I guess that means if a pregnant woman has cancer and needs lifesaving treatment that is incompatible with pregnancy, she can have her treatment. But if her life is at risk from a complication of the pregnancy itself, too bad for her. She can die with the baby.
Last year in Ireland, where abortion remains illegal in almost all cases, this exact scenario played out. Savita Halappanar, a 31-year-old dentist, began miscarrying 17 weeks into her pregnancy. She and her husband pleaded with doctors at Galway University Hospital to induce an abortion, but they refused, telling the couple “this is a Catholic country.” (Halappanar was Hindu, of Indian origin.) She developed a raging infection. Rather than terminate the pregnancy, her doctors allowed her to die of multiple organ failure.
How very life-affirming.
Could that happen here? Means, it turns out, was not the only miscarrying woman who did not receive the normal standard of care at Mercy Health Partners. Her case was discovered by a public health educator working on a federally funded infant and fetal mortality project, who also found four other, similar cases where the hospital failed to induce labor in pregnant women whose membranes had broken before their fetuses were viable.

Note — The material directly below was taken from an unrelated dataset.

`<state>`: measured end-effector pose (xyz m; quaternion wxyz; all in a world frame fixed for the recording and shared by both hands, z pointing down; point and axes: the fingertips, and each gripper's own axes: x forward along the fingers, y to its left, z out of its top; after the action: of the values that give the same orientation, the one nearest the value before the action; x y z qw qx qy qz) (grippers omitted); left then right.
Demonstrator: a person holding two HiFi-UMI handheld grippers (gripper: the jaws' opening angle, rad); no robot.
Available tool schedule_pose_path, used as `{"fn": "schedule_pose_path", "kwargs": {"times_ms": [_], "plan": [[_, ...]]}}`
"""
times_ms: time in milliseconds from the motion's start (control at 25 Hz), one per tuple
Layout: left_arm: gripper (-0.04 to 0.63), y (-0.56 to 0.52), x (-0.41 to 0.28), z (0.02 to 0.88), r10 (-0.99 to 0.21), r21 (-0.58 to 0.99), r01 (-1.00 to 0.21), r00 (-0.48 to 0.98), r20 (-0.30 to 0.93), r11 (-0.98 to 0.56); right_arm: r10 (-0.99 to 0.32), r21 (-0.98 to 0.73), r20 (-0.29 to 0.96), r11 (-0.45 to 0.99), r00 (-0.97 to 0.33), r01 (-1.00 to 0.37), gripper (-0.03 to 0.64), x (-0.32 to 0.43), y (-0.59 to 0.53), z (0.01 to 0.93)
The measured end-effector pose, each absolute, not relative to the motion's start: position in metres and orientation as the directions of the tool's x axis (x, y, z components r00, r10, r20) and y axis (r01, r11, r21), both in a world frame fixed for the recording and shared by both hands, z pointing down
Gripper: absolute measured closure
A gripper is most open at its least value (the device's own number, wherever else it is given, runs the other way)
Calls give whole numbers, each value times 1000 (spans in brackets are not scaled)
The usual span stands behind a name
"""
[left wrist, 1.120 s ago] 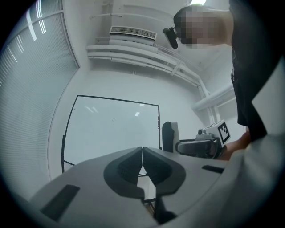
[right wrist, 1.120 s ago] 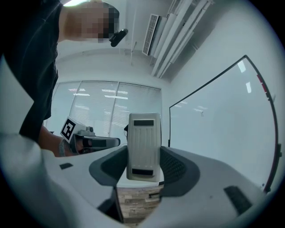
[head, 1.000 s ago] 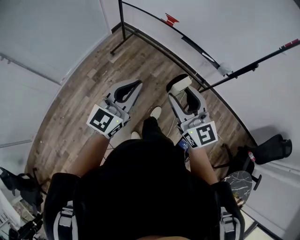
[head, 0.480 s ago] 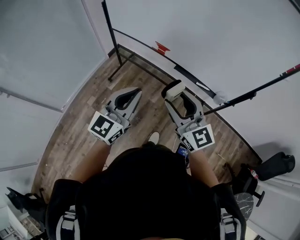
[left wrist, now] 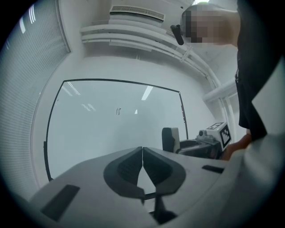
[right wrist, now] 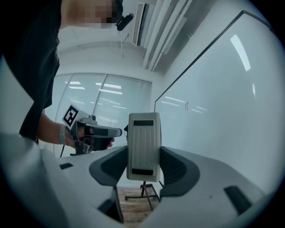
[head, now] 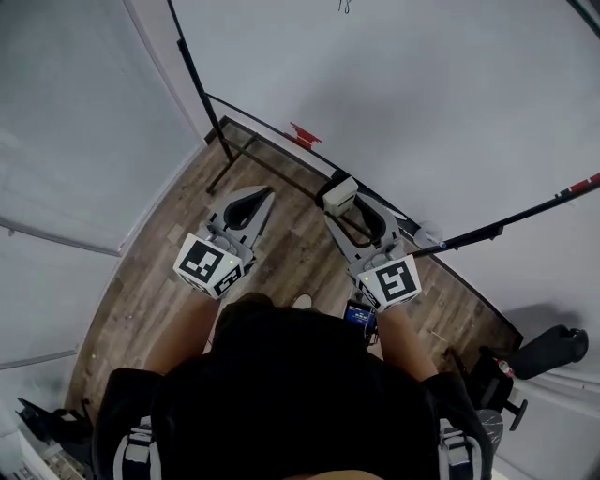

According to the lawsuit, when the educator brought the cases to the attention of Mercy Health Partners’ vice president of mission services, Joseph O’Meara, he said the decision not to induce labor was proper because the bishops’ directives prohibit such a thing.
“While we are all entitled to our religious beliefs,” said Dr. Douglas Laube, a past president of the American Congress of Obstetricians and Gynecologists who was on the ACLU conference call, “hospitals should not be allowed to impose them on patients and staff who do not share them.”
At the very least, a pregnant woman in danger must be told what her condition is and what her options are. What the bishops think is beside the point.